For the records that follow, please set down exactly the lines between the one holding "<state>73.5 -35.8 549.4" and the one holding "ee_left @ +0", inclusive, and only those.

(Records for the task)

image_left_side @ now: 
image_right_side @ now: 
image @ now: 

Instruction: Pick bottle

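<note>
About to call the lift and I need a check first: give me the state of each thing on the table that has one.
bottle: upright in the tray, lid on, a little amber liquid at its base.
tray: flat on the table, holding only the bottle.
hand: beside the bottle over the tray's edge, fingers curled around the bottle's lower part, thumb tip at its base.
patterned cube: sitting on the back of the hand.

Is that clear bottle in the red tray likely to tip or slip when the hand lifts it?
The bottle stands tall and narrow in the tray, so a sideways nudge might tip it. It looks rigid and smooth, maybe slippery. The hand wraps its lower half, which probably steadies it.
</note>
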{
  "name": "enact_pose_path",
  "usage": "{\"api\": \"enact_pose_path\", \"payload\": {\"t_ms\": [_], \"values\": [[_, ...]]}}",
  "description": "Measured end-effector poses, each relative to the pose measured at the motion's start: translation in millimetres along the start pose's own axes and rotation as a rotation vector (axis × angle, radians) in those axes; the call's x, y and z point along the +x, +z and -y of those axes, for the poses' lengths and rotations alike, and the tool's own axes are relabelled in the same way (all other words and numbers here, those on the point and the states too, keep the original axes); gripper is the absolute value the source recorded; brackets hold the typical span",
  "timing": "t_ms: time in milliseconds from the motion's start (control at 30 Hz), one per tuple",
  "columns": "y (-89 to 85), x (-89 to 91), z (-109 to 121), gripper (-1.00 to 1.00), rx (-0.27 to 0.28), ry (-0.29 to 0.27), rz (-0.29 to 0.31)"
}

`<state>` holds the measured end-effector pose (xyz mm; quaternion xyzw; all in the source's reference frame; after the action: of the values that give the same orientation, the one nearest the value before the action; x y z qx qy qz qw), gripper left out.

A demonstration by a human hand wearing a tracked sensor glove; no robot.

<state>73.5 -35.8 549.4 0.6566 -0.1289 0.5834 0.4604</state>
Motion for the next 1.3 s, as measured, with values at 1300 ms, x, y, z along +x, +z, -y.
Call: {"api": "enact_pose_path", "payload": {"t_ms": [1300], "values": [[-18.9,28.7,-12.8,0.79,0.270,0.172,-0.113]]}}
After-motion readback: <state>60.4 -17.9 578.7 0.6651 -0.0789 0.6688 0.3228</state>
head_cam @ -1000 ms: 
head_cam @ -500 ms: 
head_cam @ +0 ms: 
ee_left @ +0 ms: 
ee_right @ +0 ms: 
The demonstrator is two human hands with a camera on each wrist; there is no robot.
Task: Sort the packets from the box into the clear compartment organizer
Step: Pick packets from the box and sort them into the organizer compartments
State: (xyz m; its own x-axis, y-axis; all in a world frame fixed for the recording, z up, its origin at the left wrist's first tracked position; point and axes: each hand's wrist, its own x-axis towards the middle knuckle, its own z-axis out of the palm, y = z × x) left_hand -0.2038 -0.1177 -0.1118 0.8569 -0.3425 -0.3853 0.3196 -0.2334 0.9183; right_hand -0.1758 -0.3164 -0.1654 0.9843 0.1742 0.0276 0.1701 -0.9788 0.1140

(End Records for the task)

> Solution to this task:
<state>73.5 -35.8 549.4 0.6566 -0.1289 0.5834 0.4604</state>
Motion for the next 1.3 s, as measured, with values at 1300 ms, x, y, z along +x, +z, -y.
Call: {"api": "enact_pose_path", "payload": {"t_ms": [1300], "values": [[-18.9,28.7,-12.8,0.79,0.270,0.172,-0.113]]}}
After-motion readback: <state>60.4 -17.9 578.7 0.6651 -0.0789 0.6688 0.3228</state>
head_cam @ -1000 ms: 
head_cam @ -500 ms: 
head_cam @ +0 ms: 
ee_left @ +0 ms: 

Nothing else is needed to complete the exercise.